In those circumstances, there is no need for the Court to give a ruling, that being so, on the issue of whether Union law precludes that condition.

57

Accordingly, the answer to Question 3 is that subparagraph (b) of Article 10a of Directive 85/337 must be interpreted as not precluding national courts from refusing to recognise impairment of a right within the meaning of that article if it is established that it is conceivable, having regard to the circumstances of the case, that the contested decision would not have been different without the procedural defect invoked by the applicant. None the less, that will be the case only if the court of law or body hearing the action does not in any way make the burden of proof fall on the applicant and makes its ruling, where appropriate, on the basis of the evidence provided by the developer or the competent authorities and, more generally, on the basis of the case-file documents submitted to that court or body, taking into account, inter alia, the seriousness of the defect invoked and ascertaining, in particular, whether that defect has deprived the public concerned of one of the guarantees introduced with a view to allowing that public to have access to information and to be empowered to participate in decision-making, in accordance with the objectives of Directive 85/337.

Costs

58

Since these proceedings are, for the parties to the main proceedings, a step in the action pending before the national court, the decision on costs is a matter for that court. Costs incurred in submitting observations to the Court, other than the costs of those parties, are not recoverable.

 

On those grounds, the Court (Second Chamber) hereby rules:

 

1.

By providing that it was to be transposed into national law by 25 June 2005 at the latest, Directive 2003/35/EC of the European Parliament and of the Council of 26 May 2003 providing for public participation in respect of the drawing up of certain plans and programmes relating to the environment and amending with regard to public participation and access to justice Council Directives 85/337/EEC and 96/61/EC, which inserted Article 10a into Council Directive 85/337/EEC of 27 June 1985 on the assessment of the effects of certain public and private projects on the environment, must be interpreted as meaning that the rules of national law adopted for the purposes of transposing that article into national law were intended also to apply to administrative development consent procedures initiated before 25 June 2005 when the latter resulted in the granting of consent after that date.

 

2.

Article 10a of Directive 85/337, as amended by Directive 2003/35, must be interpreted as precluding the Member States from limiting the applicability of the provisions transposing that article to cases in which the legality of a decision is challenged on the ground that no environmental impact assessment was carried out, while not extending that applicability to cases in which such an assessment was carried out but was irregular.

 

3.

Subparagraph (b) of Article 10a of Directive 85/337, as amended by Directive 2003/35, must be interpreted as not precluding national courts from refusing to recognise impairment of a right within the meaning of that article if it is established that it is conceivable, having regard to the circumstances of the case, that the contested decision would not have been different without the procedural defect invoked by the applicant.
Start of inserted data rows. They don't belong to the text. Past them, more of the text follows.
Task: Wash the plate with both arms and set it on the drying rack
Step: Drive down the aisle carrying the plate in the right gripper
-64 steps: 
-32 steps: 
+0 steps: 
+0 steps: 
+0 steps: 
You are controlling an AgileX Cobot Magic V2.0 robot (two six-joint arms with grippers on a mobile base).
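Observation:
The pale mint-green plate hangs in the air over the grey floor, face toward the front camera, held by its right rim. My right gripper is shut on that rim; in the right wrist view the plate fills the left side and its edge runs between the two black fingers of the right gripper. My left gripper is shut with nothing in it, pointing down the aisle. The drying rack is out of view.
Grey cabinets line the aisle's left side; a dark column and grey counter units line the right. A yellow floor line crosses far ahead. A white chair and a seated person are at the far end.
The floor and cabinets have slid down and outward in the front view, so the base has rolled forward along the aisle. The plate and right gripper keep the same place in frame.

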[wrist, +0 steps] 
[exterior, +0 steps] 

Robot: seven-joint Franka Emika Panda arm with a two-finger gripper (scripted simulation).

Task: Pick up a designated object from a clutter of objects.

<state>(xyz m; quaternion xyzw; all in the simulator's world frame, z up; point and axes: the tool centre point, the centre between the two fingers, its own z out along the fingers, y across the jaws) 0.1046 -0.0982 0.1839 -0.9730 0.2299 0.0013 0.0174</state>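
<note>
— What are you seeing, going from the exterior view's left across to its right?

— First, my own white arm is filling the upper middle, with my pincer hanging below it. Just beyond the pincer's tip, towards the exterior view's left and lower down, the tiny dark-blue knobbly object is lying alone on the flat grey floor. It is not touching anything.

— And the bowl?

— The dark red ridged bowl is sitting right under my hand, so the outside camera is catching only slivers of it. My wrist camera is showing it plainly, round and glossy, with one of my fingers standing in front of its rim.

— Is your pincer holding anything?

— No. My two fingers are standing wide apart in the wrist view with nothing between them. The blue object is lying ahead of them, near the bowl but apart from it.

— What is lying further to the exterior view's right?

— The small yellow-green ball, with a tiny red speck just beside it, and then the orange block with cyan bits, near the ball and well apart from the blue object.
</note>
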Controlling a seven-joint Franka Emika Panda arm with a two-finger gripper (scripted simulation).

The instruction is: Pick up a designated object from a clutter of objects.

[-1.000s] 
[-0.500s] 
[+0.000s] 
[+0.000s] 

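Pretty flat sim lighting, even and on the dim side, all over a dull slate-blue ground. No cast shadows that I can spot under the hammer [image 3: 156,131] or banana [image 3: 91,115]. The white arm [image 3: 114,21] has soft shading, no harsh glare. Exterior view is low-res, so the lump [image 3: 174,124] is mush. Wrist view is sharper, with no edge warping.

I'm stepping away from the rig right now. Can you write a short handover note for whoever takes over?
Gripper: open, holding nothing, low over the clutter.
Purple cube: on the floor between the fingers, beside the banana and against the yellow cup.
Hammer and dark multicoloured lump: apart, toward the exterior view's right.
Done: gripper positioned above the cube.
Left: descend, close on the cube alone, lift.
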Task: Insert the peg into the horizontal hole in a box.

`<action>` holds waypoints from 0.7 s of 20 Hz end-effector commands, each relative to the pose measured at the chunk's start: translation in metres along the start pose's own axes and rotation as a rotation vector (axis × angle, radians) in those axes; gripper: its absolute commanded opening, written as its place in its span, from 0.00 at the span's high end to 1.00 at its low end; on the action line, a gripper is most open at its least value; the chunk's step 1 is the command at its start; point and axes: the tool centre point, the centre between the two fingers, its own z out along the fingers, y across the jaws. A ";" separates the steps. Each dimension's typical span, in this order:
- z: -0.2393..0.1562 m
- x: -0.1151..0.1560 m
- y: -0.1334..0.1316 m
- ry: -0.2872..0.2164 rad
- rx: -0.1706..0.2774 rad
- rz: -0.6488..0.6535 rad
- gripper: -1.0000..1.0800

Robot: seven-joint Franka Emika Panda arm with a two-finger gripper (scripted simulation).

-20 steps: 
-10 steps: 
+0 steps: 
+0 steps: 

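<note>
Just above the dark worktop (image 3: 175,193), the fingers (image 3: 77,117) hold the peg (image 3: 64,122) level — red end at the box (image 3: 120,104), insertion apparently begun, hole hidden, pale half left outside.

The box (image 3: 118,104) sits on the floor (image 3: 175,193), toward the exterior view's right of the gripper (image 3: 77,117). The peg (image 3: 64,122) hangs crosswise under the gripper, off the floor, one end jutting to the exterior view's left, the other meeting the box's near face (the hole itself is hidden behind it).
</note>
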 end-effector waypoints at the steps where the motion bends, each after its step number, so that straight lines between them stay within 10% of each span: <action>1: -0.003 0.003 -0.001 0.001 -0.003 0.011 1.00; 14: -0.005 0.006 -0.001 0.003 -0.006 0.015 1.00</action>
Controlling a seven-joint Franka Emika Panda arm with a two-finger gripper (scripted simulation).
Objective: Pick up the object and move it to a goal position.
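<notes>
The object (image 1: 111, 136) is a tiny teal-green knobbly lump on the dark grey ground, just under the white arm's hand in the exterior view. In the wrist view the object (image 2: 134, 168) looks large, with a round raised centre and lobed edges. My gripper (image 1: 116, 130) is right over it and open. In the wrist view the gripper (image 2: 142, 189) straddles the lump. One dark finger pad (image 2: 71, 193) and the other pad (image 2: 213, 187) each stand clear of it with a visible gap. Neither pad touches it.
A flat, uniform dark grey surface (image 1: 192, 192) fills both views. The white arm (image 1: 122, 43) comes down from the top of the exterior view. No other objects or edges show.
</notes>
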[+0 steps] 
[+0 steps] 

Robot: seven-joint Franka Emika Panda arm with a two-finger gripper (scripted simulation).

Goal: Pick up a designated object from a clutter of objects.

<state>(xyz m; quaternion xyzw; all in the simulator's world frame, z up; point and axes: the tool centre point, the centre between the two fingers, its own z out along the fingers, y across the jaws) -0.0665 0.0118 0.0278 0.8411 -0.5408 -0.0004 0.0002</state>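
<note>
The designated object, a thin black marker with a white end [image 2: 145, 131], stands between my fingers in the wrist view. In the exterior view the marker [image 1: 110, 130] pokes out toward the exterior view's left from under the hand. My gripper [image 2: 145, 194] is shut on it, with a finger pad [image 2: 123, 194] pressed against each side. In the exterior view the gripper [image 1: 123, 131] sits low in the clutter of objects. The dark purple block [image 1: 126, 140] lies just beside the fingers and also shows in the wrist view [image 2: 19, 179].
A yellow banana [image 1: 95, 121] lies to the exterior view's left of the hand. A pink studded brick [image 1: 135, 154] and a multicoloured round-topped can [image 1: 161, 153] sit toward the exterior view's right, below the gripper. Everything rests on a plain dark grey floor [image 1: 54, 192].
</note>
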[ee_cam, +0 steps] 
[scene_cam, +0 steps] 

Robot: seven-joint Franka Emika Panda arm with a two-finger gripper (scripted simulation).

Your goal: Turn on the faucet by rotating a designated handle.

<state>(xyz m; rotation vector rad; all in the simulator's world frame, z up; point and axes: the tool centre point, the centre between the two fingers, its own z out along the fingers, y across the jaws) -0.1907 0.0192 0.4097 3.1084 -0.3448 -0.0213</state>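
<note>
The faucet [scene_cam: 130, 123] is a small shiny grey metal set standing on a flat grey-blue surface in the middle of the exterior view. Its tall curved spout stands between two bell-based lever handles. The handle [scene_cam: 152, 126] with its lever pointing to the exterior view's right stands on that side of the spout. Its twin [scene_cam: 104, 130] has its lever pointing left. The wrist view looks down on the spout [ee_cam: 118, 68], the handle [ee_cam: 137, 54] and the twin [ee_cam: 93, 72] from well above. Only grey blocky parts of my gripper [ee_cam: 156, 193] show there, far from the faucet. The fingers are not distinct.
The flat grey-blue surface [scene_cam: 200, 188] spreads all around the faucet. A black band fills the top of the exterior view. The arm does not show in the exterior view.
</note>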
None the less, that will be the case only if the court of law or body hearing the action does not in any way make the burden of proof fall on the applicant and makes its ruling, where appropriate, on the basis of the evidence provided by the developer or the competent authorities and, more generally, on the basis of all the documents submitted to it, taking into account, inter alia, the seriousness of the defect invoked and ascertaining, in particular, whether that defect has deprived the public concerned of one of the guarantees introduced with a view to allowing that public to have access to information and to be empowered to participate in decision-making, in accordance with the objectives of Directive 85/337.

 

[Signatures]


( *1 ) Language of the case: German.